The profile has sparked outrage online, largely due to Merkin’s personal relationship with Allen. “I myself have been friends with Allen for over four decades and have always been somewhat mystified by him, in part because of the almost Aspergian aloneness of the man and in part because of the genuine diffidence—the lack of a discernible ego—that lies just beneath both a lifetime’s worth of ambitious productivity and his nebbishy film persona,” writes Merkin. “His unwillingness, or perhaps inability, to contest his ongoing vilification — or, when he does take it on, to fan the flames.”

For many readers, her disclosure is a massive warning signal: It seems highly unlikely that Merkin could write in an unbiased fashion. New York Magazine stood by the piece today, telling CBS News that Previn’s story deserved to be told and that the relationship between the author and Allen was disclosed properly.

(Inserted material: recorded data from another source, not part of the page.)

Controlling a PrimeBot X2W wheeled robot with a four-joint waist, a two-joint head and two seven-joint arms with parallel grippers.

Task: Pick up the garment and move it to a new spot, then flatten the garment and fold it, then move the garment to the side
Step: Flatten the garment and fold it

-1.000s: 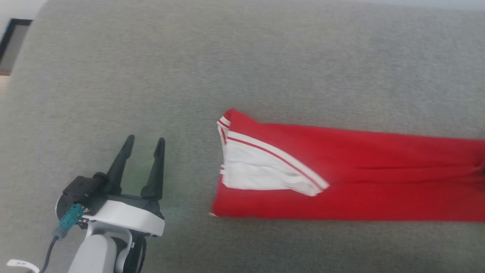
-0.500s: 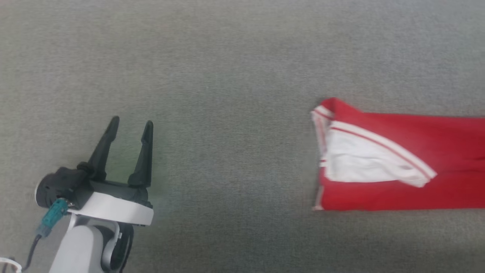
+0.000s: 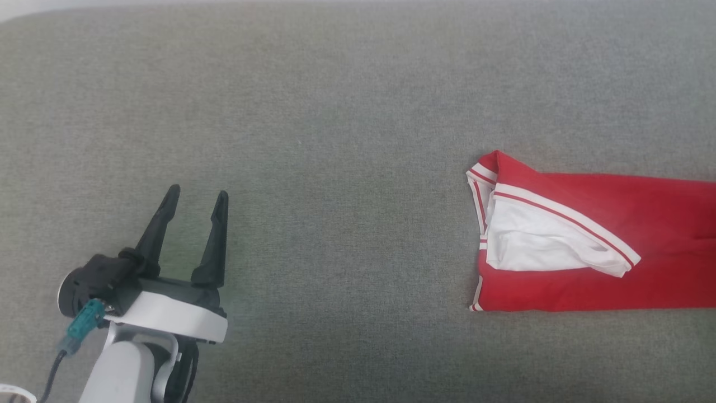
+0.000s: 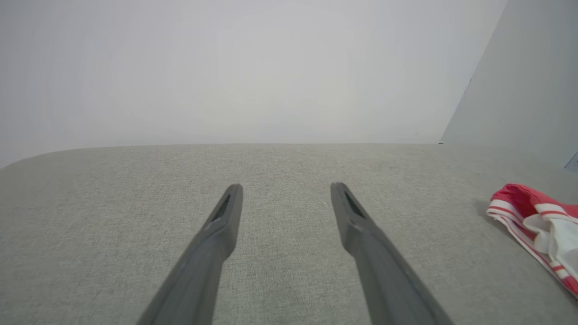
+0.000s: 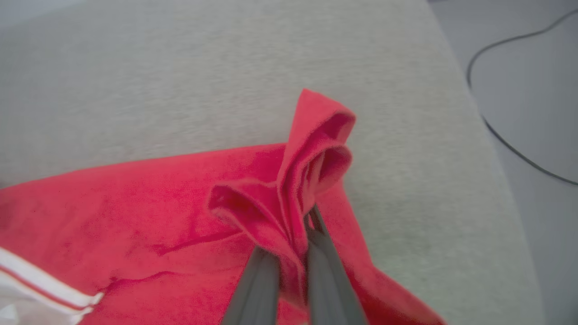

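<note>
The garment is a red jersey with a white sleeve and striped trim, folded into a long strip on the grey surface at the right of the head view; its collar end peeks in at the right of the left wrist view. My left gripper hovers open over bare cloth far left of it, fingers spread with nothing between. My right gripper is shut on a bunched red fold of the garment near its far end.
A grey fabric surface spreads under everything, with wide bare room between my left gripper and the garment. Its right edge drops to a floor where a dark cable lies. A pale wall rises behind.
The head camera has swung left, so the garment now sits further right in the view than one second ago. The left gripper stays open; little has moved in the last half second.
</note>
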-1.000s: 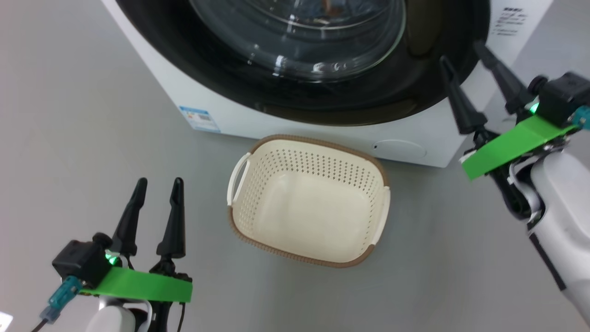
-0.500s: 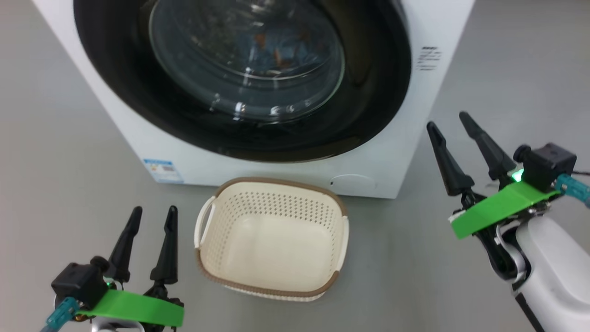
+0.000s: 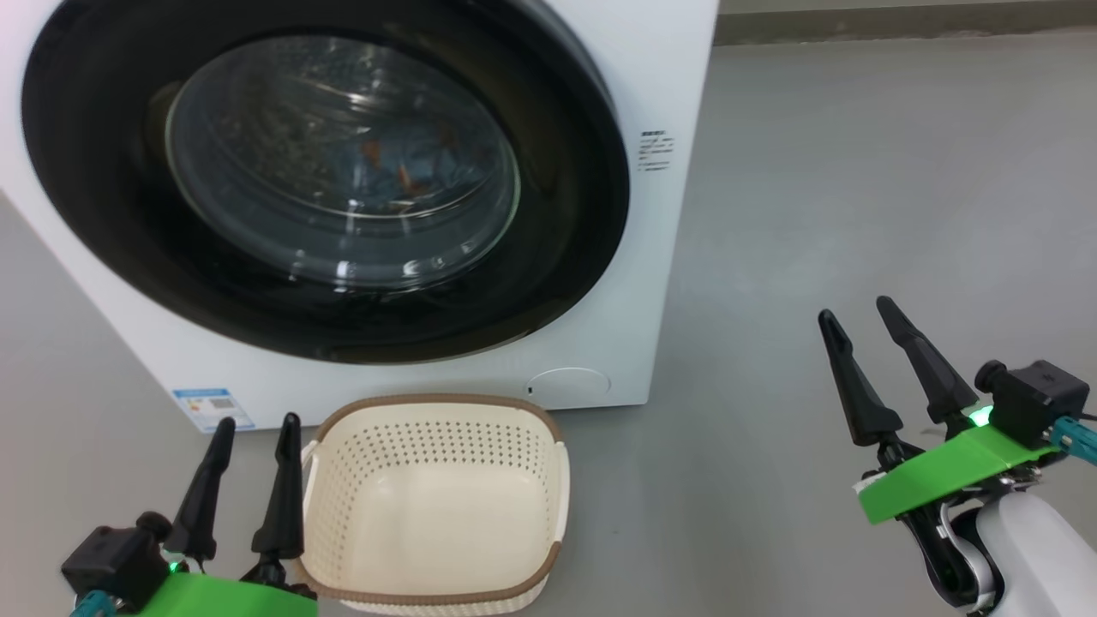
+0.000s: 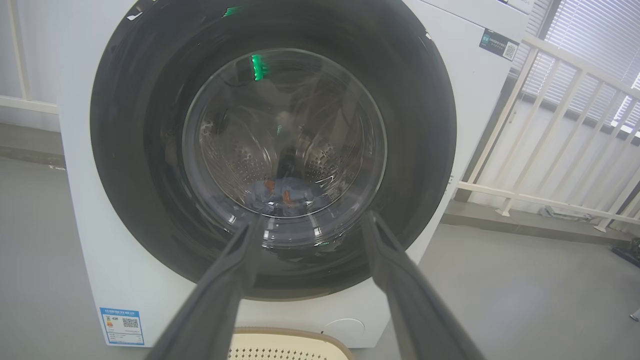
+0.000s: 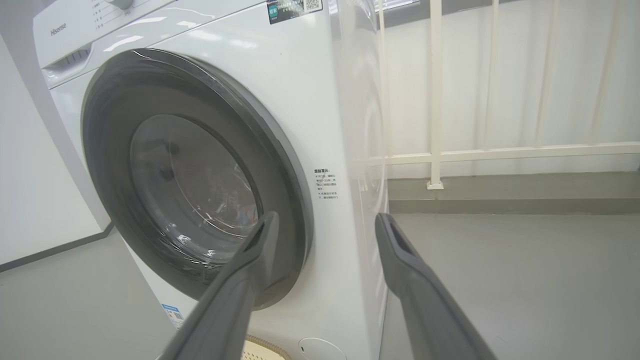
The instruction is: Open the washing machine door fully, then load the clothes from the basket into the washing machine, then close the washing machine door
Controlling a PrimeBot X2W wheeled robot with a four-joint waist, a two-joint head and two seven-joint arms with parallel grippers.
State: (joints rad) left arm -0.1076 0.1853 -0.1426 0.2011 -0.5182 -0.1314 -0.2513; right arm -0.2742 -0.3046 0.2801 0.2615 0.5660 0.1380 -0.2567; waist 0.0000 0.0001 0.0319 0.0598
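Observation:
The white washing machine (image 3: 660, 77) stands ahead with its round black-rimmed door (image 3: 566, 171) shut flat against the front. Through the glass bowl, blue clothes (image 4: 285, 192) with orange print lie in the steel drum. The cream basket (image 3: 433, 506) with a brown rim sits empty on the floor before the machine. My left gripper (image 3: 253, 424) is open, low at the basket's left side, holding nothing. My right gripper (image 3: 857, 308) is open over bare floor right of the machine, well apart from the door. The door (image 5: 195, 175) also shows shut in the right wrist view.
Grey floor (image 3: 857, 171) spreads wide to the right of the machine. A white railing (image 5: 435, 100) and wall stand behind and beside it. A blue label sticker (image 3: 210, 407) marks the machine's lower left corner.
The head camera has lifted and swung right, so machine and basket sit lower and further left. My right gripper has drawn back from the door's rim to over the floor.

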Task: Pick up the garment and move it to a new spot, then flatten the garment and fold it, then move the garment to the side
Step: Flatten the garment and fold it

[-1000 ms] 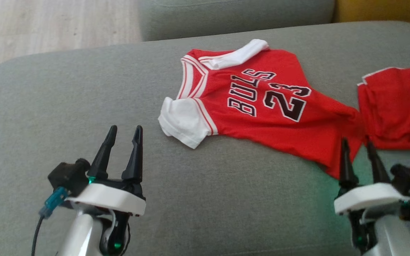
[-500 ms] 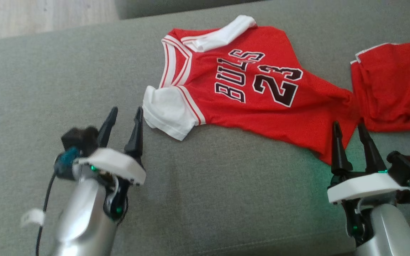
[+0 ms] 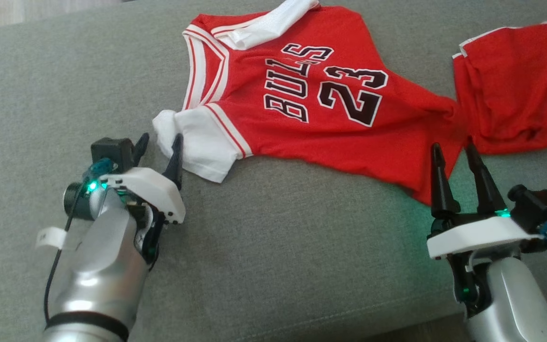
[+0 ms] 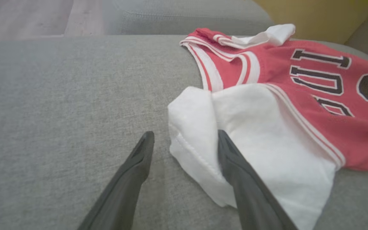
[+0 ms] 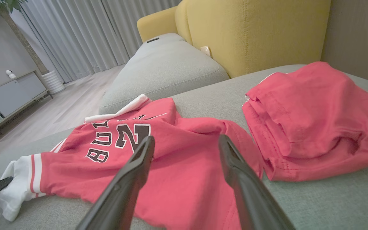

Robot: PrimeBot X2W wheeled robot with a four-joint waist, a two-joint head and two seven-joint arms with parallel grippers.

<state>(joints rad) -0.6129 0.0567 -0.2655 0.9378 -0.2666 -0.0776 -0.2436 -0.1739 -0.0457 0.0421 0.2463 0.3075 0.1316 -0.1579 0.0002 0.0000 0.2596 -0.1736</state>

In response, both Ronan Farrow and Dylan Farrow have issued statements, which you can read here:

Ronan Farrow’s statement, issued via Twitter:

Dylan Farrow’s statement, issued via Twitter:

Dylan—now a writer and advocate for survivors of sexual assault—first accused Allen of sexually assaulting her in 1992, amidst her parents’ explosive breakup. He has denied wrongdoing. Dylan renewed her allegations in 2014 and again in a 2017 New York Times op-ed asking why Allen had been spared in the #MeToo reckoning sweeping Hollywood. The Connecticut prosecutor who investigated the 1992 allegations said he did have probable cause to press charges against Allen but declined, due to the fragility of the “child victim.”